TRY IT >>
Tally the lines below that hold the string "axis", and give only the tally.

(Beginning of DATA TO PROCESS)

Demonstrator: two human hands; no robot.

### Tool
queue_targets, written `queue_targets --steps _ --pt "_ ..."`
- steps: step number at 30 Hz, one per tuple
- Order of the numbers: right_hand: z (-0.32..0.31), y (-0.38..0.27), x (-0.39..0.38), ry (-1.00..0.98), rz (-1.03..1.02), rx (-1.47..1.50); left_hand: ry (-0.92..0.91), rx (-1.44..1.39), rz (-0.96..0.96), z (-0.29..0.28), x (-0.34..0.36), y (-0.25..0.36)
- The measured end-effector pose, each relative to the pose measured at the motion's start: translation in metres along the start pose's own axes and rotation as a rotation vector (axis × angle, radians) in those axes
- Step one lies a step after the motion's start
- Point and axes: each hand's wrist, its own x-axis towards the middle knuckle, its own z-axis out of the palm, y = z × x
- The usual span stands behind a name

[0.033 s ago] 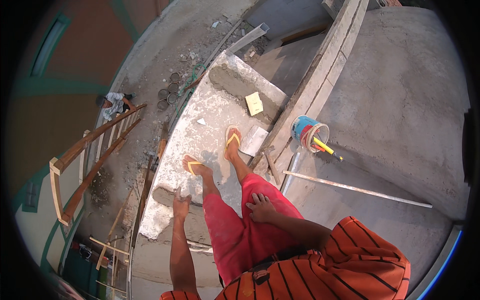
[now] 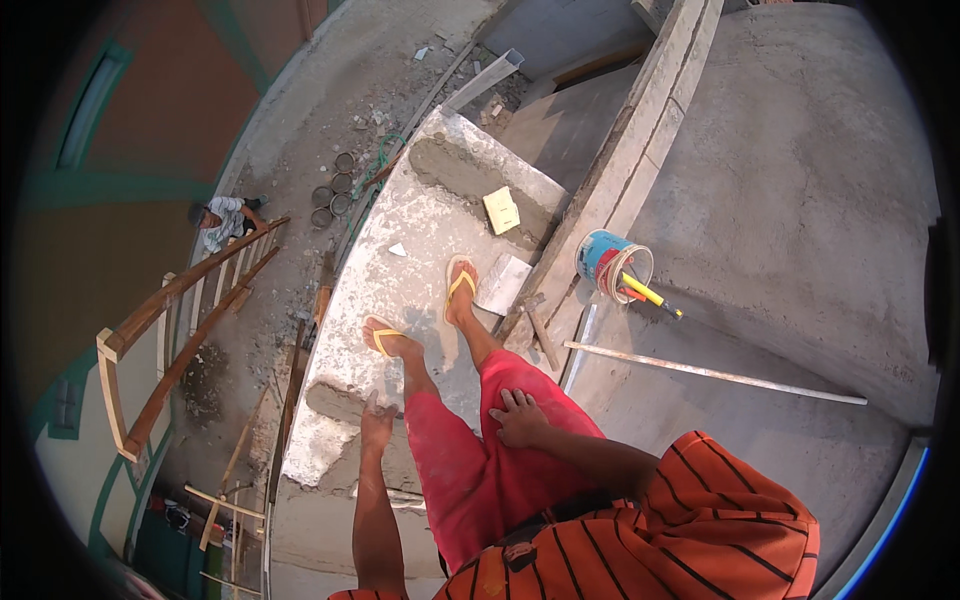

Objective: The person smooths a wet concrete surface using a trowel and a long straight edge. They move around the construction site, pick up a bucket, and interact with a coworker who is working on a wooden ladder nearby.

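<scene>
My right hand (image 2: 520, 418) lies with fingers spread on the thigh of my red shorts (image 2: 545, 400), holding nothing. My left hand (image 2: 377, 424) hangs over the concrete ledge, its fingers apart and nothing visible in it. Close to it is a strip of wet mortar (image 2: 335, 402); I cannot tell whether the hand touches it. My feet in yellow flip-flops (image 2: 381, 338) stand farther along the ledge (image 2: 400, 285). A hammer (image 2: 541, 335) rests by the beam, to the right of my legs.
A blue bucket (image 2: 602, 257) holding yellow- and orange-handled tools stands right, near a long thin strip (image 2: 715, 373). A pale yellow block (image 2: 501, 210) sits on the ledge. Past its left edge, the ground lies lower, with a wooden ladder (image 2: 200, 310) and a person (image 2: 222, 222) beside it.
My left hand has shifted a little to the right and nearer to me. The right hand stays on my thigh. The whole view has moved slightly.
</scene>
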Motion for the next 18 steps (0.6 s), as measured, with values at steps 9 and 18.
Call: queue_targets --steps 9,18 --pt "-0.01 -0.002 -0.002 0.148 0.247 0.196 -0.098 0.528 -0.253 0.08 -0.056 -0.009" --pt "-0.01 0.028 0.031 0.086 0.392 0.503 -0.218 0.684 -0.359 0.094 -0.095 0.043"
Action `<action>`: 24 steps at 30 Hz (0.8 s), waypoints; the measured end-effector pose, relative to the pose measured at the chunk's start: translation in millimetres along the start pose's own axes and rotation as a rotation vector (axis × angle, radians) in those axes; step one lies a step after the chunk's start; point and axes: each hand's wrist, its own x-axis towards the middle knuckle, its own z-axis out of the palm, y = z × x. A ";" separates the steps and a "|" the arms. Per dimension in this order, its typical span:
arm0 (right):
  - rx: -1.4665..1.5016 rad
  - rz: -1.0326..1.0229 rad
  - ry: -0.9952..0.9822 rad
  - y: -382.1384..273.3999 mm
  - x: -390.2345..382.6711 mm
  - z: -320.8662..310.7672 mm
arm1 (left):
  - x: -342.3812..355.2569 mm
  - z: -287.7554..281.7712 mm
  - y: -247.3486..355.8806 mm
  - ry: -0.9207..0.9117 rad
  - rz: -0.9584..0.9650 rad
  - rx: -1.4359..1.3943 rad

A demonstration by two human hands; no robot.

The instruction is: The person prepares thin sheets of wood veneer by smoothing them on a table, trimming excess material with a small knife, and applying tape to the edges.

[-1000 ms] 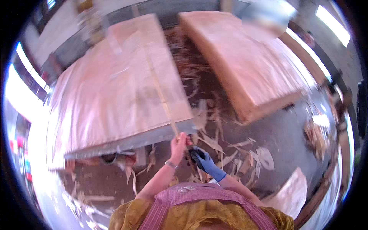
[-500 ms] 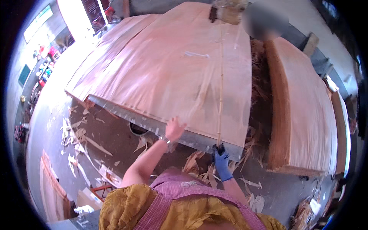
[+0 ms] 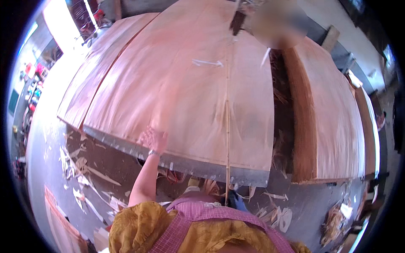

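A wide sheet of pale pinkish wood veneer (image 3: pixel 190 92) lies over a table with a grey front edge (image 3: pixel 190 166). My left hand (image 3: pixel 154 140) rests on the sheet near that edge, fingers spread and holding nothing. A long thin bamboo stick (image 3: pixel 228 139) runs from the far side across the veneer toward my body. My right hand (image 3: pixel 238 201), in a blue glove with dark fingers, grips its near end close to my apron; the apron partly hides this hand. At the far end of the stick a co-worker's dark-gloved hand (image 3: pixel 237 22) is over the sheet.
A thick stack of veneer (image 3: pixel 333 126) stands to the right, past a dark gap. Another sheet (image 3: pixel 105 55) lies at the left. Torn veneer scraps (image 3: pixel 84 173) litter the floor. A co-worker (image 3: pixel 280 23) leans in at the far side.
My right hand has drawn back toward my body with the stick's near end. My left hand has shifted left along the front edge. The co-worker has moved in the view, and the view has turned.
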 end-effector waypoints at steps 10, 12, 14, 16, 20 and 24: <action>-0.063 -0.300 0.054 -58.4 5.7 -5.5 | 12.4 -5.2 30.1 0.173 0.277 -0.254; -0.169 -0.286 0.129 -81.4 8.9 -26.2 | -17.4 -20.8 91.2 0.055 0.348 -0.378; -0.272 -0.432 0.169 -85.2 22.0 -48.3 | -55.7 -42.5 169.3 -0.022 0.489 -0.462; -0.627 -0.573 0.292 -86.9 37.9 -77.0 | -80.9 -39.0 238.3 0.013 0.671 -0.439; -0.789 -0.533 0.348 -123.3 40.2 -101.4 | -128.2 2.6 372.3 -0.026 1.022 -0.398; -0.922 -0.496 0.281 -125.0 57.1 -110.0 | -162.1 67.3 462.8 -0.097 1.157 -0.312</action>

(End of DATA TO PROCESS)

EXPECTED OUTPUT >>
3